Set down, word for word, every line of the listing below, starting with the one that contains "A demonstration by" and ending with the final line. Include nothing else.

Supplied material:
·····

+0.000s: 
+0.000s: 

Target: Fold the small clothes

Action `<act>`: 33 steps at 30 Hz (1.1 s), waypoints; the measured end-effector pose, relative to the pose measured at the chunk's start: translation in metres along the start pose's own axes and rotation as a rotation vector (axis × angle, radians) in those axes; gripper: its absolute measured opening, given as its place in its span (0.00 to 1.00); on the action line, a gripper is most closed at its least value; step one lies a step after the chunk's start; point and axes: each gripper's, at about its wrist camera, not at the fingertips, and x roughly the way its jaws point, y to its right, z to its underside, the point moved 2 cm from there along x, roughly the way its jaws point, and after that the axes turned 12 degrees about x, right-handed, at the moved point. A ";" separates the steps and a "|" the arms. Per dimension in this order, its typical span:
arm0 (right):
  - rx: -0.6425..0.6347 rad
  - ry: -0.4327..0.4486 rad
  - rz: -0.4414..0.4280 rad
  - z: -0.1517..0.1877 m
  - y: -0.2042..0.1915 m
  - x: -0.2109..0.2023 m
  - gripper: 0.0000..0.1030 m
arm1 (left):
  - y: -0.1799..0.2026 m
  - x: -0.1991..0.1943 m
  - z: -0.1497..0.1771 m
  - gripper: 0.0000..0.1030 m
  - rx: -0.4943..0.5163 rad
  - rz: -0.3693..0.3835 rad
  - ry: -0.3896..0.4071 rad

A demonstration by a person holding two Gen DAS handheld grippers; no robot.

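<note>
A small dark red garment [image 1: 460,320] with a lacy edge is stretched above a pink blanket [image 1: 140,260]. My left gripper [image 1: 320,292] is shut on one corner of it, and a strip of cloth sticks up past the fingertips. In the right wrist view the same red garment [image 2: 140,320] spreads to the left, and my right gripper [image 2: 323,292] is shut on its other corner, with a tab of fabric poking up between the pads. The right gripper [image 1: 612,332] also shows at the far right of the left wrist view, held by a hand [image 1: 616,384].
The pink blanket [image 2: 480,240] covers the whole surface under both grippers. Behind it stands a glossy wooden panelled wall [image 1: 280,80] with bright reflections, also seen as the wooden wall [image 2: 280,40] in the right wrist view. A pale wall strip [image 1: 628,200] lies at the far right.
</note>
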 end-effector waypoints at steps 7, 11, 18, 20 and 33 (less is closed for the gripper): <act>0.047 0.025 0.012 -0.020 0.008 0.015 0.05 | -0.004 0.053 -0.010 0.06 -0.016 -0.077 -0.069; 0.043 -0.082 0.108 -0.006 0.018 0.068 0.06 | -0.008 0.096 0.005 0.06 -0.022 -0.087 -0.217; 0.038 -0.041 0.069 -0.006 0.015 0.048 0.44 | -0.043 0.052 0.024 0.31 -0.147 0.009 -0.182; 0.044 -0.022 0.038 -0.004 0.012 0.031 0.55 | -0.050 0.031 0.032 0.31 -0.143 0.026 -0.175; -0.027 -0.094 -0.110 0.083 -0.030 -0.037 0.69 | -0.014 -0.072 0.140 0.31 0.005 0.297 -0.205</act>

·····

Problem solution:
A demonstration by a person holding two Gen DAS handheld grippers; no robot.

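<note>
A small dark red garment [image 1: 460,320] with a lacy edge is stretched above a pink blanket [image 1: 140,260]. My left gripper [image 1: 320,292] is shut on one corner of it, and a strip of cloth sticks up past the fingertips. In the right wrist view the same red garment [image 2: 140,320] spreads to the left, and my right gripper [image 2: 323,292] is shut on its other corner, with a tab of fabric poking up between the pads. The right gripper [image 1: 612,332] also shows at the far right of the left wrist view, held by a hand [image 1: 616,384].
The pink blanket [image 2: 480,240] covers the whole surface under both grippers. Behind it stands a glossy wooden panelled wall [image 1: 280,80] with bright reflections, also seen as the wooden wall [image 2: 280,40] in the right wrist view. A pale wall strip [image 1: 628,200] lies at the far right.
</note>
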 end-effector waypoints at steps 7, 11, 18, 20 and 33 (less is closed for the gripper): <act>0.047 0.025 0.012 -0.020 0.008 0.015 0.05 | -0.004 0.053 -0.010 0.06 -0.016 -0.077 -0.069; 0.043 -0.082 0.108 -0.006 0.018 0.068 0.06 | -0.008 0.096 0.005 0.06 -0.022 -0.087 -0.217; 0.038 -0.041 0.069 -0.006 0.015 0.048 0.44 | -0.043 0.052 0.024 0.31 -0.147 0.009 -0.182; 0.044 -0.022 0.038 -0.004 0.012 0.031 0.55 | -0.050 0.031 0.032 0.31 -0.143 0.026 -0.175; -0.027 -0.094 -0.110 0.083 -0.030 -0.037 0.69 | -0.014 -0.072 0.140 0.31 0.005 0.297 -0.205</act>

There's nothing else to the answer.